O desemprego cai no trimestre móvel até janeiro apesar da quantidade relativamente baixa de vagas geradas. O país tinha 94,151 milhões de pessoas ocupadas (empregados, empregadores, servidores públicos etc.) no trimestre móvel até em janeiro, 0,1% a mais frente ao trimestre móvel até outubro de 2019. Isso significa 97 mil pessoas a mais.

A explicação para isso está no forte aumento da população fora da força de trabalho (que não estão procurando emprego e nem trabalhando). Esse contingente cresceu 1,3% no trimestre móvel até janeiro, o que representa 873 mil pessoas a mais. O total de pessoas fora da força de trabalho chegou a 65,733 milhões.

Desalento e subutilização

O país tinha 4,698 milhões de pessoas em desalento no trimestre móvel encerrado em janeiro, 83 mil pessoas a mais na comparação ao trimestre móvel anterior, alta de 1,8%, mostrou o IBGE. Desalentada é a pessoa que está fora da força de trabalho — ou seja, não está empregada e nem tomou providências efetivas para conseguir emprego, como cadastrar-se em sites de emprego, olhar anúncios em jornais — embora aceitassem uma vaga se alguém oferecesse.

Quando comparado ao mesmo período do calendário anterior, o desalento está 0,5% maior, o correspondente a 25 mil pessoas a mais.

Claudio Belli/Valor

Apesar de ter crescido no trimestre móvel até janeiro, o desalento não explica o aumento da população fora da força de trabalho no período, uma dos motivos para a queda da taxa de desemprego neste início de ano. Desalentado desiste de procurar por achar que não vai conseguir uma vaga.
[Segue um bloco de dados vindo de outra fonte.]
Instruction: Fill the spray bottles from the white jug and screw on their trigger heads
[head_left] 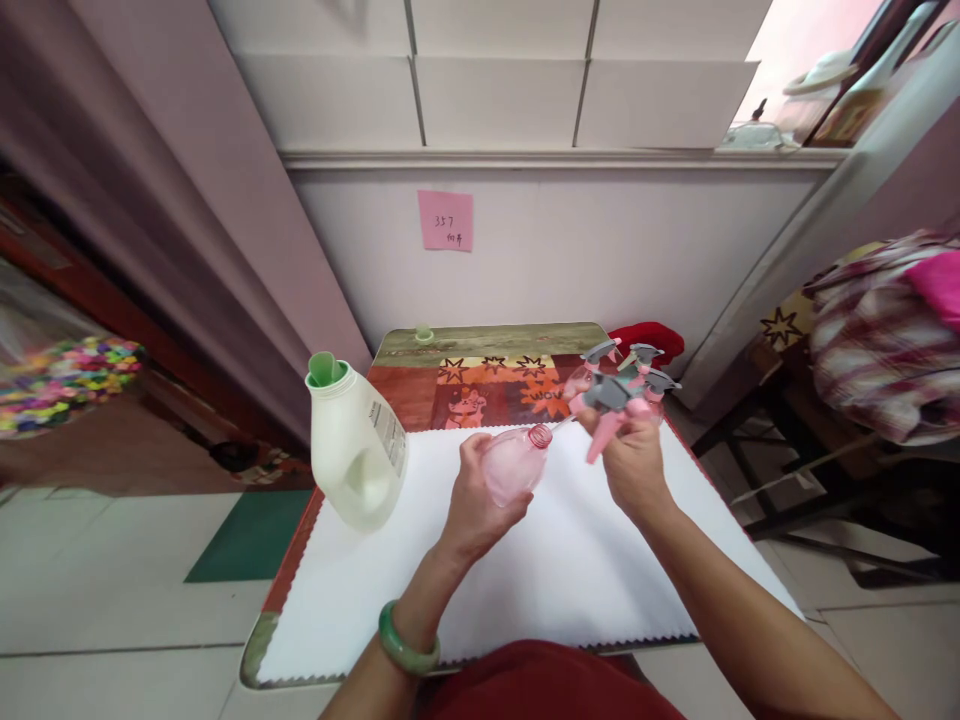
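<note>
My left hand (469,500) is wrapped round a translucent pink spray bottle (514,468), tilted with its uncapped neck toward the right. In my right hand (634,462) is a pink and grey trigger spray head (609,398). Its thin clear tube (561,425) points at the bottle's mouth; whether the tip is inside I cannot tell. Just behind that hand stand several more spray bottles (646,378) with grey and pink heads, partly hidden. A pale green jug (358,450) with a green spout (326,370) stands upright to the left of my left hand.
A white cloth (420,590) with a scalloped edge covers most of the patterned table (397,385). A small green cap (424,335) lies at the back. Something red (656,340) is behind the bottles. On the right, clothes (877,330) are piled over dark wooden furniture (825,500).
</note>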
A população que foi para fora da força não quis procurar.

A pesquisa mostrou também que o número de trabalhadores subutilizados — conceito que engloba desempregados, empregados que gostariam e poderiam trabalhar mais horas e os desalentados — recuou 2,7% no trimestre até janeiro, frente aos três meses anteriores, para 26,390 milhões.
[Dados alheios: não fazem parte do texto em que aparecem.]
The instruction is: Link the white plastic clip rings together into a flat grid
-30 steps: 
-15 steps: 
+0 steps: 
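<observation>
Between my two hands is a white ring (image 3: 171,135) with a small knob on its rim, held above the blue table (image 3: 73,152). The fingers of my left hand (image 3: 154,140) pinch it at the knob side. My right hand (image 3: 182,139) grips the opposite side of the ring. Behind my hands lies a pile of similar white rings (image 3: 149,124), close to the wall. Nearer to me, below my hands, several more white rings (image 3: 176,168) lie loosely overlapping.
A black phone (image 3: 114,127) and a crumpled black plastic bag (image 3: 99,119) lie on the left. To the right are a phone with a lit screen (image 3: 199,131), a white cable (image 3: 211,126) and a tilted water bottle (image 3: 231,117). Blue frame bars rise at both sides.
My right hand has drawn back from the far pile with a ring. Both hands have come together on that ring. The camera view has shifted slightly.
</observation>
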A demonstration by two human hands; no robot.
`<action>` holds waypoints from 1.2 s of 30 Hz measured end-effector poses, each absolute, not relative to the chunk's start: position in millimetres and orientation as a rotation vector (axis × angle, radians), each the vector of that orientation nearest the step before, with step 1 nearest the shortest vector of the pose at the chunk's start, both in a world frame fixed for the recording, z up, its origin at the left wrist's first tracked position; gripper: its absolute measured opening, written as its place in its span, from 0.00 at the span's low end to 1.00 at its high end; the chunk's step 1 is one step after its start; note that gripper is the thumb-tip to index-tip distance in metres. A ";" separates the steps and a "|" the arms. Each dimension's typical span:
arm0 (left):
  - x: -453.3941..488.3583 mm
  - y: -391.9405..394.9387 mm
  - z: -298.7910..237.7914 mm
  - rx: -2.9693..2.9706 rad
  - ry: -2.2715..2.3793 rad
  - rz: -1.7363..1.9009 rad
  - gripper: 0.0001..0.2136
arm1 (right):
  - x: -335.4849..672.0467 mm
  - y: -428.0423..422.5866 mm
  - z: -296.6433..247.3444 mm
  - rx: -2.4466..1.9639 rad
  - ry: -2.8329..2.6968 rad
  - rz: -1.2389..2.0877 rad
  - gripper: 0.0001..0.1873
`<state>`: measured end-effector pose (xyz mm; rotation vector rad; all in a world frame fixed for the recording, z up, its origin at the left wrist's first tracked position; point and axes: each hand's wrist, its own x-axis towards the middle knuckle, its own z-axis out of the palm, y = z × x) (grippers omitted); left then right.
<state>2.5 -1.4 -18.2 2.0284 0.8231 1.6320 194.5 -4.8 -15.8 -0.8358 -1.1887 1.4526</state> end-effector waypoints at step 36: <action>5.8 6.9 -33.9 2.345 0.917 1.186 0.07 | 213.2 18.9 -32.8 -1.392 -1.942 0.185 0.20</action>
Segundo o IBGE, a taxa de subutilização era de 23,2% no trimestre móvel até janeiro, abaixo da taxa de 23,8% do trimestre móvel encerrado em outubro do ano passado.

Salário

O salário médio do trabalhador brasileiro abriu 2020 com aumento médio acima da inflação. O rendimento habitualmente recebido em todos os trabalhos foi de R$ 2.361 no trimestre encerrado em janeiro deste ano, 0,5% acima do período de agosto a outubro de 2019 (R$ 2.350).

Quando comparado ao mesmo período de 2019, a renda ficou estável, conforme dados da Pesquisa Nacional por Amostra de Domicílios Contínua (Pnad Contínua), divulgada nesta sexta-feira pelo Instituto Brasileiro de Geografia e Estatística (IBGE).

Das atividades acompanhadas pelo IBGE, o destaque foi o aumento da renda do servidor do setor público sem carteira assinada, que passou a ganhar 4,2% a mais no trimestre móvel até janeiro, frente ao trimestre móvel anterior, para R$ 2.036. São geralmente servidores em cargos de comissão.

Já o empregador sem CNPJ registrou queda em sua renda no trimestre móvel até janeiro, de 1,3% frente aos três meses anteriores, para R$ 3.719.

A massa de rendimento real habitualmente recebida por pessoas ocupadas (em todos os trabalhos) somou R$ 217,399 bilhões de novembro a janeiro, 0,7% maior do que o trimestre móvel anterior e 2,2% maior do que no mesmo período do ano anterior.